Different GPC-1 antigen concentrations ranging from 5,000 pg/µL to 100 pg/µL (in undiluted human serum) were then tested by DPV with the presence of [Fe(CN)6]3−/4−. [Fe(CN)6]3−/4− is a well-defined redox system, which has been widely used in protein, nucleic acid quantifications15,28,29. Current outputs showed reverse proportional to the concentration gradients, because higher the concentration of GPC-1 antigen would decrease the conductivity on the biosensor surface due to increasing surface resistivity. Figure 5b shows the DPV measurement of GPC-1 antigen through Biosensor 1 and Fig. 5c shows the DPV measurement of GPC-1 antigen through Biosensor 2. Comparing between these two types of biosensors, Biosensor 2 demonstrated a higher sensitivity under the same concentration range. The higher current outputs from the SAMSA fabricated GPC-1 biosensor indicated the lower surface impedance on the biosensor surface, which was brought by the simplified biosensor surface produced by SAMSA conjugated antibody. Comparing with the Biosensor 1, Biosensor 2 only possessed a single layer of antibody, a much simplified surface structure comparing with multiple immobilization layers in the SAM system. This simplified surface also ensured the high-sensitivity of the SAMSA modified antibody fabricated GPC-1 biosensor. The linear calibration curves of these two types of GPC-1 biosensors are shown in Fig. 5d. Biosensor 2 not only demonstrated a higher R-square value of 0.990 comparing with that of Biosensor 1, but also showed a lower RSC value of 3.36%, indicating an excellent reproducibility was achieved by the SAMSA modified antibody fabricated GPC-1 biosensor.

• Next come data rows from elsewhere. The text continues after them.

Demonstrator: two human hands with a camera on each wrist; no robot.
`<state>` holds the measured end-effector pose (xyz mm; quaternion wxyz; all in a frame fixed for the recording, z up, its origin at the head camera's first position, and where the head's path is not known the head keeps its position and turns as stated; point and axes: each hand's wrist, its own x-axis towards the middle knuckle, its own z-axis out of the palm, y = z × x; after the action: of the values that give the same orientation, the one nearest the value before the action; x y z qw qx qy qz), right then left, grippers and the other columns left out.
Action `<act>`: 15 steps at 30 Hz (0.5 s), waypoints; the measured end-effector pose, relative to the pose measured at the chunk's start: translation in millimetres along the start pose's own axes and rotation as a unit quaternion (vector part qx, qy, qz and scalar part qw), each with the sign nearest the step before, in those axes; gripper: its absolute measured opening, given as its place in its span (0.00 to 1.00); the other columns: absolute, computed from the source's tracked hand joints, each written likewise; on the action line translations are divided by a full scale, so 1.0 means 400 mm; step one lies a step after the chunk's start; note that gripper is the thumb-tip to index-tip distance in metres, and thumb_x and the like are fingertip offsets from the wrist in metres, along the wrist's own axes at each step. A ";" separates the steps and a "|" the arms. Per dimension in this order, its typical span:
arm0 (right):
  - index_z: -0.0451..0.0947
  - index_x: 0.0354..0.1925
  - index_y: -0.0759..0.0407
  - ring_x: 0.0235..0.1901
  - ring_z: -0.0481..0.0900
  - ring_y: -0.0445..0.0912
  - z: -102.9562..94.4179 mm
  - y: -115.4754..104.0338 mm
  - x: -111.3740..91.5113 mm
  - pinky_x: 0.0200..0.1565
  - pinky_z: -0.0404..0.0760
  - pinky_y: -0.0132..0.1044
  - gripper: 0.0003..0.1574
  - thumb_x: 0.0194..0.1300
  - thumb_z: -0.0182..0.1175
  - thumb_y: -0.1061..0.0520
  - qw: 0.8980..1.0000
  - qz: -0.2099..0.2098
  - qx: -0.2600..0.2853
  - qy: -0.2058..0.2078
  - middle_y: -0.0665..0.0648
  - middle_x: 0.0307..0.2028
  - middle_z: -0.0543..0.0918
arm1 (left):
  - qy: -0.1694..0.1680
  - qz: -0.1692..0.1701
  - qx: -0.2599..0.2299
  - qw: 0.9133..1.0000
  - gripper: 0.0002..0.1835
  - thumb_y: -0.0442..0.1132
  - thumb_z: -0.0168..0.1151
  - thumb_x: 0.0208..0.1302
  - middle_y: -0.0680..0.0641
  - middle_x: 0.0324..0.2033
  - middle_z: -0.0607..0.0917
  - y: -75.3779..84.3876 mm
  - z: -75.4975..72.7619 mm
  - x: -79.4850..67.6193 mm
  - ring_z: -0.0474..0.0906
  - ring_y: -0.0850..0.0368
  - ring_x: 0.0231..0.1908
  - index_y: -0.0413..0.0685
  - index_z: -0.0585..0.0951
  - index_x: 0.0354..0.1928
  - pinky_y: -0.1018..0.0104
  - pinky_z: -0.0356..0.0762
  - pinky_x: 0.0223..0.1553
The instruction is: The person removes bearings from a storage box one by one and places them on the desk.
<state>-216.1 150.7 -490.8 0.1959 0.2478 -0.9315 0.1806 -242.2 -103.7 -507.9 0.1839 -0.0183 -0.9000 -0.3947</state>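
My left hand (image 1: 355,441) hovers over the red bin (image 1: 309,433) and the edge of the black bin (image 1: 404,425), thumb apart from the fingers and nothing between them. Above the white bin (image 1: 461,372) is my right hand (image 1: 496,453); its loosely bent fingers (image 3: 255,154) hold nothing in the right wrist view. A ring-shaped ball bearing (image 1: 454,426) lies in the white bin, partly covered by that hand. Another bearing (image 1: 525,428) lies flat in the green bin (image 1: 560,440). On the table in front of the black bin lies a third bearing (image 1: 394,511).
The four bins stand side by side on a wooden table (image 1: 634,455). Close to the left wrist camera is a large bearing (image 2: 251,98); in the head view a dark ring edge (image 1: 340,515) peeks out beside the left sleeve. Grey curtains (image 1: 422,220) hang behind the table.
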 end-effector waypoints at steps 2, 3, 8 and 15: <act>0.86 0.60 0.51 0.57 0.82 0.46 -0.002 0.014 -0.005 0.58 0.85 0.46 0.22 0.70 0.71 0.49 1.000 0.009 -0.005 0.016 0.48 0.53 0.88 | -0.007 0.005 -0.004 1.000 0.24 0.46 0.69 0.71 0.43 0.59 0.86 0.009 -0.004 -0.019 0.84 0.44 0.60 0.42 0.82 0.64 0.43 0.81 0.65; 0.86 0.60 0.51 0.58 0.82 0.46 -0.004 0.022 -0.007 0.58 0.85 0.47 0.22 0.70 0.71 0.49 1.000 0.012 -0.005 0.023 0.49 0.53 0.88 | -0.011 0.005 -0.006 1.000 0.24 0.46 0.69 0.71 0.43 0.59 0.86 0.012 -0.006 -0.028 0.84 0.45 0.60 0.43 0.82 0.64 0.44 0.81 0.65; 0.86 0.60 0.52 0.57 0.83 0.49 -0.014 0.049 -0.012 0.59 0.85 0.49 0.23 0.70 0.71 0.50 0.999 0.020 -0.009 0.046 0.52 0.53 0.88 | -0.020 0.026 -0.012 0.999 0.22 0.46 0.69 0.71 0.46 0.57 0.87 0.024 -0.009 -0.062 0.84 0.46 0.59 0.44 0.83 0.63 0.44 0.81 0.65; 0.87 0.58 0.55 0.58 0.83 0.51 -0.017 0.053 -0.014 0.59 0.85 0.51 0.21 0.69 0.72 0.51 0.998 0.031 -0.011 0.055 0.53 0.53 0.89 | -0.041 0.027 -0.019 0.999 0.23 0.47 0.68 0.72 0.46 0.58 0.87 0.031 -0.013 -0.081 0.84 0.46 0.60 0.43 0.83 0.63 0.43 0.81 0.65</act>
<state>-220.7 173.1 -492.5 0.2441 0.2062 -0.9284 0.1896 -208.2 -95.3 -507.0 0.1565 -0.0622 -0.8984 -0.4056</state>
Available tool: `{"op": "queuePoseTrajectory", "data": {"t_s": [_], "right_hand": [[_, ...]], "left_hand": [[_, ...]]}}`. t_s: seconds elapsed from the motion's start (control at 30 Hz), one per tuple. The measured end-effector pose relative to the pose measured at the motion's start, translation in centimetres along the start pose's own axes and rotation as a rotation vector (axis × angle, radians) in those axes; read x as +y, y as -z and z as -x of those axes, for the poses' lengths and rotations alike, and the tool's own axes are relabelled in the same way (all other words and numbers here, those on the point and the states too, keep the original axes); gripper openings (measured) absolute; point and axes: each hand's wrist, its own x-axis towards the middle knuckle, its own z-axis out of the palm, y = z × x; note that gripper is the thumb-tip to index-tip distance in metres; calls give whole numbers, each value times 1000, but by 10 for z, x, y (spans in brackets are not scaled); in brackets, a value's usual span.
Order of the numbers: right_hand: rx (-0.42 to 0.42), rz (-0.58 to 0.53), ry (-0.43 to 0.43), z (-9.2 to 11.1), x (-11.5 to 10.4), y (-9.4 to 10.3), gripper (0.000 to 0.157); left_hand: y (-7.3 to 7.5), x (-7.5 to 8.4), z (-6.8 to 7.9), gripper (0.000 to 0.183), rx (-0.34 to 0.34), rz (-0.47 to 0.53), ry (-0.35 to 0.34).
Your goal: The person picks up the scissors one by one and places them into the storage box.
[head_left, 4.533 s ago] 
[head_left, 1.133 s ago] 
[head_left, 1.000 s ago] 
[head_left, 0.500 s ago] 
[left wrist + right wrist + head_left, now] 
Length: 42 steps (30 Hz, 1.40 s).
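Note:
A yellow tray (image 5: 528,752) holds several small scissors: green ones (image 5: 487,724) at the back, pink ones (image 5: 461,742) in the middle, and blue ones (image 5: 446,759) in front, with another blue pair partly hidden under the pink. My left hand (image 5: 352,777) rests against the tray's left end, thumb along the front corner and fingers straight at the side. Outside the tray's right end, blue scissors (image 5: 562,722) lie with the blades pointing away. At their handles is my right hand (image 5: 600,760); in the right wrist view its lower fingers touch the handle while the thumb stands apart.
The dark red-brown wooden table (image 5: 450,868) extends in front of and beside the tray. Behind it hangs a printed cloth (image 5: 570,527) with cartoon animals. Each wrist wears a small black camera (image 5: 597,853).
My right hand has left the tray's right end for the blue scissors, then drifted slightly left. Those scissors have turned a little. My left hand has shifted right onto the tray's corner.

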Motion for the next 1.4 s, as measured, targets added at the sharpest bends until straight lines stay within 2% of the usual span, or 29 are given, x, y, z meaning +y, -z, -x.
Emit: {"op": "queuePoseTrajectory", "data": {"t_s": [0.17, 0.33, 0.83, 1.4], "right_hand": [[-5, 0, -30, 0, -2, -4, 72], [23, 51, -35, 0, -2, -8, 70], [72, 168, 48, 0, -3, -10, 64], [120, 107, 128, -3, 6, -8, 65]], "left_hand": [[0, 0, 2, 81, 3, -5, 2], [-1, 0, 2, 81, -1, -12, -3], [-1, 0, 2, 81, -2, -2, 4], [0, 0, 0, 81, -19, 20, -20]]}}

Another finding was that the range of current change for the same concentration range was different based on these two methods fabricated biosensor as shown in Fig. 5e. Biosensor 2 showed a higher range of change of current for the same concentration range of GPC-1 antigen because of the simplified surface. The uniformity of the SAM system is apparently not comparable with the single-layer of antibody on the biosensor. The inhomogeneous SAM structures on the biosensor surface may hinder the antigen-antibody reaction, resulting a low absorption rate of antigen onto the biosensor surface comparing with that of Biosensor 2. Therefore, the range of change of current for Biosensor 1 was lower than that of Biosensor 2, indicating a higher resolution/recognition ability was achieved by the SAMSA modified antibody fabricated GPC-1 biosensor. Thus, Biosensor 2 was selected for further interference study.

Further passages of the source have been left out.